Kevin O’Leary, the guy from Shark Tank, just agreed to shrink his massive Utah data center project, Project Stratos, from 40,000 acres down to around 20,000 acres. That’s still larger than Manhattan, and it still has people concerned about water usage in a state that’s been dealing with serious drought issues. Utah’s Senate President asked for a 75% reduction, but O’Leary only went for about half that. Even so, this is a big deal.
Why This Matters for AI Developers
The connection between artificial intelligence and these massive facilities is direct. Modern AI models, especially the large ones everyone is excited about, require enormous computational resources to train and run. We’re not talking about a Python script running on your laptop. We’re talking about clusters of specialized hardware running 24/7, generating heat, and consuming both electricity and water for cooling.
The water part is what gets me. Data centers need cooling systems, and in dry environments like Utah, that means evaporative cooling which consumes water. The project is located near the Locomotive Springs Waterfowl Management Area, and there’s already concerns about the Great Salt Lake shrinking. O’Leary was asked to implement technology that minimizes water consumption and to divert excess water to the lake. These aren’t trivial requests in a region where water is becoming increasingly scarce.
The Industry’s Reckoning
What I’m seeing here is a microcosm of a larger issue the entire tech industry is going to face.
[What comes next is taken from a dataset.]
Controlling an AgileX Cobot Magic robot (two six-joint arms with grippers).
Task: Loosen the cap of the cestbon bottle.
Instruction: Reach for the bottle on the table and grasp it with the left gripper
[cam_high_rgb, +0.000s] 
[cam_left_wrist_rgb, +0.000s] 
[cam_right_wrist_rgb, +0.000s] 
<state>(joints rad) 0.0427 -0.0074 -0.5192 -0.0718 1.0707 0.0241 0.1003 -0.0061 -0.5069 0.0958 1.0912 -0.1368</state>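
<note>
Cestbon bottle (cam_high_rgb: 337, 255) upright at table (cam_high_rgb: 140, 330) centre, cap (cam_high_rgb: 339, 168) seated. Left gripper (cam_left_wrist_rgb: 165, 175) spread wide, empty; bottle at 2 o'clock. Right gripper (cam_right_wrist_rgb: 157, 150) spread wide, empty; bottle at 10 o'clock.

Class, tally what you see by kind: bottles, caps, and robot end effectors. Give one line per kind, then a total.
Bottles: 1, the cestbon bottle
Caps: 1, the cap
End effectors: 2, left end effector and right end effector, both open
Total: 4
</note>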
As demand for AI capabilities grows, so does the need for infrastructure. Companies keep building bigger, more powerful models, but the physical footprint of the infrastructure required to support them is often an afterthought in the excitement.
Developers, we’re the ones building on top of these systems. We should be asking hard questions about where our models run, what resources they consume, and what the long-term implications are. This isn’t just an environmental concern, it’s becoming a business and regulatory one too. If states start imposing stricter requirements on data center construction, if water usage becomes heavily regulated, if there’s pushback from communities the way there was in Utah, that affects everyone building AI products.
What We Can Do
I’m not saying we should stop building AI applications. That would be absurd. But there are things we can think about. Training smaller, more efficient models that get the job done without requiring massive infrastructure. Deploying models closer to where they’re used to reduce latency and infrastructure needs. Being mindful of inference costs and optimization. Supporting companies and projects that are investing in greener infrastructure.
The Project Stratos situation tells me the era of unchecked data center growth is ending. Environmental concerns, community pushback, and resource scarcity are all converging. The developers who think about these things now will be better positioned for whatever comes next.
The conversation about AI’s environmental footprint is just getting started, and it will shape how we build these systems for years to come.